● WHAT YOU HAVE TO DO
Begin with the first line of the entries below and reproduce each line exactly, ending with the line that holds "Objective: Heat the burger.".

[Extracted data entries]

--

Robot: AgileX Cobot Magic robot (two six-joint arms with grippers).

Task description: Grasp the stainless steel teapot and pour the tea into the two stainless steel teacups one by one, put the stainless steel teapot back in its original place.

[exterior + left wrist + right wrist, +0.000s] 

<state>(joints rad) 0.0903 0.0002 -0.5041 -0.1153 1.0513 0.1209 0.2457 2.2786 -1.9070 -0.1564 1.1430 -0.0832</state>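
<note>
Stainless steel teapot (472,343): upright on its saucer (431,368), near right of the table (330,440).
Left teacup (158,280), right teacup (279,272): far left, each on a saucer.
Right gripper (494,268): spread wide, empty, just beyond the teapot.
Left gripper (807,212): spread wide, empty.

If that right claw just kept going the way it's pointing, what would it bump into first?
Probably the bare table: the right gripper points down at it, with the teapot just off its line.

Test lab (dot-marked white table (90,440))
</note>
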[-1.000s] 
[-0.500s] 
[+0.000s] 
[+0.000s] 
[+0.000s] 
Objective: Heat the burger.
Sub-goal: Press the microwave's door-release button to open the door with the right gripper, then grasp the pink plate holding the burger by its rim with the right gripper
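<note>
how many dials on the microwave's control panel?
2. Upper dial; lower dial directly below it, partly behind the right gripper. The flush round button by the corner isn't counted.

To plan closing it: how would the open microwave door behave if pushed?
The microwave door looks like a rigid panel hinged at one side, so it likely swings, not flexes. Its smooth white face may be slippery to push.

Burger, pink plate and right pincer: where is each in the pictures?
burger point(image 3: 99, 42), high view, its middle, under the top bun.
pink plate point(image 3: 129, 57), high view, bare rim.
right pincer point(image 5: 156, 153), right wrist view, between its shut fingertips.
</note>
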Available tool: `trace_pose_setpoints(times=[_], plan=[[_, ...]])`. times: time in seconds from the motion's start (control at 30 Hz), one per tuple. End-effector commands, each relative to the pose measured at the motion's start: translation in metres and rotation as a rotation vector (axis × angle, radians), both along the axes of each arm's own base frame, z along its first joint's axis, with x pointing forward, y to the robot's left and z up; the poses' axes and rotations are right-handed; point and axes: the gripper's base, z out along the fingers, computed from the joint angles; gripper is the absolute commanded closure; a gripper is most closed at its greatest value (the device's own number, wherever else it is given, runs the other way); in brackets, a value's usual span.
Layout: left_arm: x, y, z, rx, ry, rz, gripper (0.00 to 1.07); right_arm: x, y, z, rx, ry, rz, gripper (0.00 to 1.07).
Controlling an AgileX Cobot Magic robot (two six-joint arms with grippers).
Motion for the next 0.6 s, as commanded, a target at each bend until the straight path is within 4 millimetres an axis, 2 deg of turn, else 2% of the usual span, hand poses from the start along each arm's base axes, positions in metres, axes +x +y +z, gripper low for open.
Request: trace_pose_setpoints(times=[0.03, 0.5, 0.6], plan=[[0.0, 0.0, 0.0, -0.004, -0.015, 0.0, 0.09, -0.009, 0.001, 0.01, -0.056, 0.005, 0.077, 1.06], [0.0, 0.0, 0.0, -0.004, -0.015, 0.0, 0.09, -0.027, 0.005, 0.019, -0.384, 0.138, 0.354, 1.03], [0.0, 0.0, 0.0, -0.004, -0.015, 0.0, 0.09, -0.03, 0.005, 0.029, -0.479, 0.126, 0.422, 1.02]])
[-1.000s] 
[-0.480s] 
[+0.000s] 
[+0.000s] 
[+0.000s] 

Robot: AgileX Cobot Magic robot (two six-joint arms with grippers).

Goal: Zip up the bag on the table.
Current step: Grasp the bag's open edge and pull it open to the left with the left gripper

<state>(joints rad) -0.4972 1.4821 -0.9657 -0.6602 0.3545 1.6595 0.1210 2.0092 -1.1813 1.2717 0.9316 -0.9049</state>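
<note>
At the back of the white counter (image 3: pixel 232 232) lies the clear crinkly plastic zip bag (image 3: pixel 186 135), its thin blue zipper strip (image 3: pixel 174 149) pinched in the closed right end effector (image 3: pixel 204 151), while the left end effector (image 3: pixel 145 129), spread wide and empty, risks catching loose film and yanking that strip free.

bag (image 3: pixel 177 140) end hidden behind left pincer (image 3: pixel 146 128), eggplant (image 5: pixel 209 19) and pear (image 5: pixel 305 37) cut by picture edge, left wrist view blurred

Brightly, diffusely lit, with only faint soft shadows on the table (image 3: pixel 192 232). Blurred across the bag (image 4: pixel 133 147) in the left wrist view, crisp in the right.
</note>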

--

● SOLUTION TO THIS EXERCISE
Robot: AgileX Cobot Magic robot (two six-joint arms with grippers).

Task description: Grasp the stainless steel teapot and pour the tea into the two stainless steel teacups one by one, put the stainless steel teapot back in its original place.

[exterior + left wrist + right wrist, +0.000s] 

<state>(joints rad) 0.0903 0.0002 -0.5041 -0.1153 1.0513 0.1209 0.2457 2.2786 -1.9070 -0.1564 1.1430 -0.0832</state>
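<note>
Stainless steel teapot (472,343): upright on its saucer (431,368), near right of the table (330,440).
Left teacup (158,280), right teacup (279,272): far left, each on a saucer.
Right gripper (494,268): spread wide, empty, just beyond the teapot.
Left gripper (807,212): spread wide, empty.

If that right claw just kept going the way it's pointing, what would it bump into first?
Probably the bare table: the right gripper points down at it, with the teapot just off its line.

Test lab (dot-marked white table (90,440))
</note>
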[-1.000s] 
[-0.500s] 
[+0.000s] 
[+0.000s] 
[+0.000s] 
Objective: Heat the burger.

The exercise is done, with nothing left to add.